La Asamblea General de la ONU adoptó el pasado 16 de febrero, por mayoría, una resolución sobre la situación en Siria preparada por Egipto, con la participación de los EE UU, Francia y Gran Bretaña. Rusia, China y otros 27 estados se pronunciaron en contra o se abstuvieron.
La resolución es importante. Este documento, a pesar de su carácter de recomendación, puede ser el precedente que permita fundamentar la injerencia en los asuntos internos de Siria bajo la égida de Naciones Unidas.
Por una ironía del destino, la votación transcurrió durante el primer aniversario del comienzo de las masivas protestas en Libia. Hace un año la reacción de la ONU fue bastante operativa. En el curso de un mes se aprobaron dos resoluciones en el Consejo de Seguridad, dirigidas aparentemente, a la defensa de la población civil de una Libia que había comenzado a deslizarse hacia la guerra civil.
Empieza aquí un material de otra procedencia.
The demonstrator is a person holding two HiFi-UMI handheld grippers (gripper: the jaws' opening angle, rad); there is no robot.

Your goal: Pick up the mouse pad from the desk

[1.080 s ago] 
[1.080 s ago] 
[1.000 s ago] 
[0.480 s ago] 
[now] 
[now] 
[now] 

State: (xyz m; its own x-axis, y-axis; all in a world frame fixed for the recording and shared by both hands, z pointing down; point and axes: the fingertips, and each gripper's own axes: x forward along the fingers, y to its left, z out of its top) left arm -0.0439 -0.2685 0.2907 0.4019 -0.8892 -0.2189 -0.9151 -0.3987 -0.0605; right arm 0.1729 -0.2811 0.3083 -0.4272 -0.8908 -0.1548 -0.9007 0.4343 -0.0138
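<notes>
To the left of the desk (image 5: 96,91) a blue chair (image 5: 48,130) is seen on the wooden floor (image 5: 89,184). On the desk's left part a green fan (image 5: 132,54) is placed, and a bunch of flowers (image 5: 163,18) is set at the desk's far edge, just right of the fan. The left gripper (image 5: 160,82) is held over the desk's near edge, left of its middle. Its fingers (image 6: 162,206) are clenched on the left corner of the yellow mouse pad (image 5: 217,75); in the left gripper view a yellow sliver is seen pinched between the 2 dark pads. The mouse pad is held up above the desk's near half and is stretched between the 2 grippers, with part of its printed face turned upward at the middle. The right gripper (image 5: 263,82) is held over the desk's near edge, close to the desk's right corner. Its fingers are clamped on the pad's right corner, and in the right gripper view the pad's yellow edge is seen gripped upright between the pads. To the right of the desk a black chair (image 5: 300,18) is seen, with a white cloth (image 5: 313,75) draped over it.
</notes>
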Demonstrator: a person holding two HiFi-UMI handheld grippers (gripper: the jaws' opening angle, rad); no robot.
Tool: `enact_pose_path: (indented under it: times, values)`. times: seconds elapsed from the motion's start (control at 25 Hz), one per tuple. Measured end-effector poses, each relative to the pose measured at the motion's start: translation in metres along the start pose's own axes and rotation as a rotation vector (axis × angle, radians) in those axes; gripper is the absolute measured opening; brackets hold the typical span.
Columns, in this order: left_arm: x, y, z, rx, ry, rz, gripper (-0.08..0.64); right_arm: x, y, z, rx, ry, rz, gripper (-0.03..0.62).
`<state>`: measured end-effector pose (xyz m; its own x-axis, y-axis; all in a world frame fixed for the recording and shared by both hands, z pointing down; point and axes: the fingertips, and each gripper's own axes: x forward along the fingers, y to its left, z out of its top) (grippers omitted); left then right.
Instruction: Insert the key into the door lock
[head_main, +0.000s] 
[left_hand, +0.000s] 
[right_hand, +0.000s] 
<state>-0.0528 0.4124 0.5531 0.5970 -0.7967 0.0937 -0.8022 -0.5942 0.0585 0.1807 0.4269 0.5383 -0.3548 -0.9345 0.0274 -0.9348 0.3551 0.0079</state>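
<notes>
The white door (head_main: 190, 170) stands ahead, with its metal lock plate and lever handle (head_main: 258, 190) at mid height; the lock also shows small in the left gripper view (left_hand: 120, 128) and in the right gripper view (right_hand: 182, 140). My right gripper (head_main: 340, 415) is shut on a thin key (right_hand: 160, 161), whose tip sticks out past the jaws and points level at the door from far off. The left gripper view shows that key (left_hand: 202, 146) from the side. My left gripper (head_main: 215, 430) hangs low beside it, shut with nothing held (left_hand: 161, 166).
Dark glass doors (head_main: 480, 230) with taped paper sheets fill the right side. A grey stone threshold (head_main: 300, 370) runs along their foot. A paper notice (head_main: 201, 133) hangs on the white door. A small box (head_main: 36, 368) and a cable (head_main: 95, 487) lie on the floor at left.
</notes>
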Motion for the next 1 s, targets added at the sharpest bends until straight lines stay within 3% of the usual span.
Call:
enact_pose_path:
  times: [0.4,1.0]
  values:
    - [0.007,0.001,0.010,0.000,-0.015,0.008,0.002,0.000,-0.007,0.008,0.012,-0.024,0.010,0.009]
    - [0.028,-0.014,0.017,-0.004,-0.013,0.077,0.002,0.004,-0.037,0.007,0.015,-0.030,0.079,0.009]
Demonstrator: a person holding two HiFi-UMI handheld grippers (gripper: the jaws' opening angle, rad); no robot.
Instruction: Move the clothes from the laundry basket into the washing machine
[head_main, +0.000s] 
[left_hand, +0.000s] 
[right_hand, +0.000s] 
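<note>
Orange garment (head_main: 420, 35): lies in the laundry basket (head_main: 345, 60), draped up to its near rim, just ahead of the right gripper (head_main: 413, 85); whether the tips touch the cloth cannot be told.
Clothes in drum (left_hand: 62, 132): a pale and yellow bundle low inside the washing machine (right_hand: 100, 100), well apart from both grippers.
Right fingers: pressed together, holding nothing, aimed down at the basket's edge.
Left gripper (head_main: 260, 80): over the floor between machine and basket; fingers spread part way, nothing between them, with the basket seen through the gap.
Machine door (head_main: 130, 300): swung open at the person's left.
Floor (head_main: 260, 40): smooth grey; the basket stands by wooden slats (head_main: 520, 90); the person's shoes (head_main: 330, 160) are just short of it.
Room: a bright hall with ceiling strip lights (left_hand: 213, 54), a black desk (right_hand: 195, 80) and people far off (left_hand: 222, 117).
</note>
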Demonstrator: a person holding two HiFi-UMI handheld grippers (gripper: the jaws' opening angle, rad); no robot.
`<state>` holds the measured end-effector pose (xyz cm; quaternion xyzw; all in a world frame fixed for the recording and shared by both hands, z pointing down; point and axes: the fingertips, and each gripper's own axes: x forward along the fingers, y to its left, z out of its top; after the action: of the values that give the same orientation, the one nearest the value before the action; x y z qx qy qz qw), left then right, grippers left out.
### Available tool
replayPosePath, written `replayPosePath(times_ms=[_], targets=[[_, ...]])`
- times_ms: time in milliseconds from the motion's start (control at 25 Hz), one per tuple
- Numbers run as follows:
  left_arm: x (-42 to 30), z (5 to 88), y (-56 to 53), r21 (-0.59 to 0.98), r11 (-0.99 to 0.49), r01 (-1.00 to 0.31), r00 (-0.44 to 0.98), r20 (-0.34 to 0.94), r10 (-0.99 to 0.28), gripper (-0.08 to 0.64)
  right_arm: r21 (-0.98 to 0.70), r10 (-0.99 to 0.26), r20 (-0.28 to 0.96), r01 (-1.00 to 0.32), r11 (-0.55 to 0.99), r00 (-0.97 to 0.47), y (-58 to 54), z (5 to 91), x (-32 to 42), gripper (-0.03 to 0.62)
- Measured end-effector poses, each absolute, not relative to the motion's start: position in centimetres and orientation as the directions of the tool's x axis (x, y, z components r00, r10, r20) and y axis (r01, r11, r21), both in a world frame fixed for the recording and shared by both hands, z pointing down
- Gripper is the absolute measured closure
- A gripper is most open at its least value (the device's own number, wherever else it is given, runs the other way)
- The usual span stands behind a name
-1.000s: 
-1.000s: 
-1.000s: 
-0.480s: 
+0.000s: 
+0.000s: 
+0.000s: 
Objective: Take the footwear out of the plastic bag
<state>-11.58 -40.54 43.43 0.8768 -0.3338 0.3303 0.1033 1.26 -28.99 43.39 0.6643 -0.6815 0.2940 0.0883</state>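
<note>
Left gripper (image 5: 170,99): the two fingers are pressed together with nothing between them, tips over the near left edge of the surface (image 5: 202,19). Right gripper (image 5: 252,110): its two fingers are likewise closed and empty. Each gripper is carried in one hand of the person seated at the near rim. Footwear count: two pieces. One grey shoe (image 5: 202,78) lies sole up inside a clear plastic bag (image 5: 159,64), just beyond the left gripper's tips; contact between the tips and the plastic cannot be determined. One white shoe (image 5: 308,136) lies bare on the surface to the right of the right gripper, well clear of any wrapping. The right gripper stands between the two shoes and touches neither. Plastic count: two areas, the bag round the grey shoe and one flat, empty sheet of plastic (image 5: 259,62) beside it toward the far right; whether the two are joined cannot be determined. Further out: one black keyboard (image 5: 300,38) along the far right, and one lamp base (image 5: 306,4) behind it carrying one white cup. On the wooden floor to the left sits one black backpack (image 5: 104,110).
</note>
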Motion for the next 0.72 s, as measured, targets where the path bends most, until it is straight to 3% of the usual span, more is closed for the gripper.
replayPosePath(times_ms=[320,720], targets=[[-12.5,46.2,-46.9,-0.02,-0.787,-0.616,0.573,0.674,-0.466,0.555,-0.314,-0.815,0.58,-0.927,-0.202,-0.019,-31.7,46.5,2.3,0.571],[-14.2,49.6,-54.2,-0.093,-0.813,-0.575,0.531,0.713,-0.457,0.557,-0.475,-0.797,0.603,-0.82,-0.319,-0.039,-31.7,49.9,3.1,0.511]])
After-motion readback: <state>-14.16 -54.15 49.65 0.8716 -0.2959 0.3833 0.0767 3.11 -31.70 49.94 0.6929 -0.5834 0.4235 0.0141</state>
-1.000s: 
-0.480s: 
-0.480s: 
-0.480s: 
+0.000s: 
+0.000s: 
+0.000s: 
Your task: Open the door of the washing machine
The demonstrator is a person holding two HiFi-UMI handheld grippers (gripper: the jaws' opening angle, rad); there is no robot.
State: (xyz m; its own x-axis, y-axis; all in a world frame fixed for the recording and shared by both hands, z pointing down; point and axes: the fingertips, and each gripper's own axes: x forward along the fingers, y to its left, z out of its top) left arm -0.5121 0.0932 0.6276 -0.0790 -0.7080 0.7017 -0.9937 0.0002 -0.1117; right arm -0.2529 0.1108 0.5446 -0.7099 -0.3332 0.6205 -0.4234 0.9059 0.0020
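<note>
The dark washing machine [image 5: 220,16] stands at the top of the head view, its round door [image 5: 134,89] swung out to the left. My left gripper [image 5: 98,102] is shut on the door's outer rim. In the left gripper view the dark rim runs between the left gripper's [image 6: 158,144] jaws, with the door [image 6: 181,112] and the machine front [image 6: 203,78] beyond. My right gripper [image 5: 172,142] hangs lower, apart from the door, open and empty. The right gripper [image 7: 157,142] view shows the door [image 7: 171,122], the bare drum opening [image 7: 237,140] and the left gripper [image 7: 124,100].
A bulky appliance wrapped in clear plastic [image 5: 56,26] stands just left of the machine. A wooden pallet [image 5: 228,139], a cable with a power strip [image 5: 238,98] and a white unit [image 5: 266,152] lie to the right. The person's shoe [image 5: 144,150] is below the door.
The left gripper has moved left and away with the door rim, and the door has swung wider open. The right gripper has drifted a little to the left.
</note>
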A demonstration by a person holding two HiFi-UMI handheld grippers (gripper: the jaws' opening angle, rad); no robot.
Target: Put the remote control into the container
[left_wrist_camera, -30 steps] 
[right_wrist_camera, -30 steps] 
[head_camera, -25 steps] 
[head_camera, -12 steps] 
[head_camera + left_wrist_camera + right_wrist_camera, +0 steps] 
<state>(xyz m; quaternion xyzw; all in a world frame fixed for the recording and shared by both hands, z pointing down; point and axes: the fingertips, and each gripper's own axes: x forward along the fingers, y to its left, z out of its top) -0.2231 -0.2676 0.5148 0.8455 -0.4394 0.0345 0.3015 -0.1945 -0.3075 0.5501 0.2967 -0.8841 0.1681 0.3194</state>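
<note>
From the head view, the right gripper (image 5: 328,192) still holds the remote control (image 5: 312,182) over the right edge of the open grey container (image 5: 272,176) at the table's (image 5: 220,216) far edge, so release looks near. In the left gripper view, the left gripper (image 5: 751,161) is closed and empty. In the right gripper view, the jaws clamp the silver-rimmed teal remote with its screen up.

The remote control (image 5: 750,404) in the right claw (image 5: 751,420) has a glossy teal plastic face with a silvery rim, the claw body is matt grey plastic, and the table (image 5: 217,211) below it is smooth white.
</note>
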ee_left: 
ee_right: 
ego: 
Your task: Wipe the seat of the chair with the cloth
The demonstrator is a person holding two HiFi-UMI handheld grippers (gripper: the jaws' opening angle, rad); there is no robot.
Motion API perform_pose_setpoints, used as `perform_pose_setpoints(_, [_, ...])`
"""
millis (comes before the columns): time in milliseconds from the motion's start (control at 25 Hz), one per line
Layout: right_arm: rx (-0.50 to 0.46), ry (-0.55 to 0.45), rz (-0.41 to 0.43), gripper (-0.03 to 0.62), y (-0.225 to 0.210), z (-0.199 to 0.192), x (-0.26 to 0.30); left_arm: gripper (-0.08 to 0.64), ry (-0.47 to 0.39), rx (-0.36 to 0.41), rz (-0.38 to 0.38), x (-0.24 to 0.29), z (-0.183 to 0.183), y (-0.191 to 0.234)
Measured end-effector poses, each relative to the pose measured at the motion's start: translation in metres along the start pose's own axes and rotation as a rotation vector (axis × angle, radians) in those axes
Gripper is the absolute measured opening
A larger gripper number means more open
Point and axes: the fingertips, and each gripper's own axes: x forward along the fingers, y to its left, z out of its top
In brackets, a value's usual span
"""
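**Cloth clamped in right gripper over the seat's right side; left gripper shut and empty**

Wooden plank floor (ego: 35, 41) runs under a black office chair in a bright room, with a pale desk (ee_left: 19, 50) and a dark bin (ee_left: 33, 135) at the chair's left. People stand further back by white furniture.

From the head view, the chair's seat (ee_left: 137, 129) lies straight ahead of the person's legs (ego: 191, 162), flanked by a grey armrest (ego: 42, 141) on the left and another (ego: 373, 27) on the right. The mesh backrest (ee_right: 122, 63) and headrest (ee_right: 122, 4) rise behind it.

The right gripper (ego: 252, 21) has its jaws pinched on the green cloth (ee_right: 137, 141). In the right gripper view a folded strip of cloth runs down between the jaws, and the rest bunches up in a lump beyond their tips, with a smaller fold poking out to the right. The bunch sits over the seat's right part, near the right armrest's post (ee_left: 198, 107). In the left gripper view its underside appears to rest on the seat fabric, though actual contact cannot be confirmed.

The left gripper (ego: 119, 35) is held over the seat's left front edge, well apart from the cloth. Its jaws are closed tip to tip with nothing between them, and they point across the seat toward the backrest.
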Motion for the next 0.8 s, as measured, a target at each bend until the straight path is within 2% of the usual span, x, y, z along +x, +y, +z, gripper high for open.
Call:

Sin embargo, la zona de exclusión aérea sobre Libia se utilizó para dar respaldo aéreo a la oposición.
Según una serie de observadores, esta intervención no estaba prevista por el Consejo de Seguridad. Muammar Gaddafi no tenía con qué hacer frente al poderío de la aviación de la OTAN y tras medio año de resistencia el régimen cayó. Como es sabido, el propio Gaddafi fue linchado. Esencialmente, el país quedó dividido entre grupos armados conformados por principios territoriales y tribales, que sólo nominalmente se subordinan al gobierno central.
Al parecer en Siria, desde hace casi un año continúan las protestas antigubernamentales, puede repetirse una situación análoga.
Sin embargo el pasado 4 de febrero, y por segunda vez en los últimos cuatro meses, Rusia y China, como miembros permanentes del Consejo de Seguridad, bloquearon la resolución que incluía trampas jurídicas para la repetición del escenario libio. Sus desilusionados autores no se contuvieron a la hora de criticar a Moscú y Pekín.
El ministro de Asuntos Exteriores ruso, Serguéi Lavrov, calificó la reacción occidental ante el veto ruso-chino como “cercana a la histeria”. Sin embargo los partidarios de una dura línea en relación con Siria tienen planes bastante bien pensados. La secretaria de Estado de los EE UU, Hillary Clinton, afirmó a los periodistas estadounidenses la semana pasada que activarán una política de sanciones económicas al régimen de Bashar el Assad, fortalecerán el respaldo a la oposición y se ocuparán de movilizar la opinión pública a su favor. La última votación en las Naciones Unidas va precisamente encaminada en esa dirección.
Decimos Siria, pensamos Irak
Por su parte, Vitali Churkin, representante permanente de Rusia en Naciones Unidas, en su intervención ante la Asamblea General declaró que, el proyecto de resolución “es reflejo de la tendencia, preocupante para nosotros, que intenta aislar el gobierno sirio, rechazar cualquier tipo de contactos con él e imponer desde fuera la fórmula de regulación política”.
Es evidente que Rusia y China continuarán con sus esfuerzos por establecer un diálogo político entre Damasco y la oposición. El referéndum convocado para el 26 de febrero sobre la nueva Constitución siria, así como las elecciones parlamentarias del próximo marzo abren posibilidades para ello. Además, Moscú no excluye adelantar las elecciones presidenciales en el país, tal y como mencionó el viceministro ruso Mijaíl Bogdánov.
Simultáneamente, además de una posible escalada del caos en Siria, Moscú evalúa otras consecuencias de su acción en el Consejo de Seguridad.
Los Estatutos de la ONU, como permanentemente subrayan los diplomáticos rusos y chinos, no prevé la injerencia en los asuntos internos de los estados. William Luers, expresidente de la Asociación de Respaldo a la ONU en los EE UU, está de acuerdo. Escribe en revista Foreign Affairs que aquello que ahora propone EE UU y una serie de países árabes en relación con Siria, “no es un principio del Estatuto, sino la interpretación del Estatuto hecha por Kofi Annan”, el exsecretario general de la ONU, en 1994 durante la regulación de la crisis en Ruanda. Luers está convencido de que Rusia y China no aceptarán este enfoque, pese al respaldo que la resolución ha recibido por parte de otros países.
Esto lo confirma Lavrov, que en una conferencia de prensa del pasado 15 de febrero en Viena, declaró: “Este es un problema que atañe a la amplia región de Oriente Próximo y África del Norte, a muchos otros países vecinos y, si se quiere, a las propias bases de la actual estructura mundial. El futuro del sistema internacional dependerá de cómo reaccione a este conflicto la comunidad internacional, es decir, de la medida en la que nos adhiramos a los principios fundacionales de la ONU”.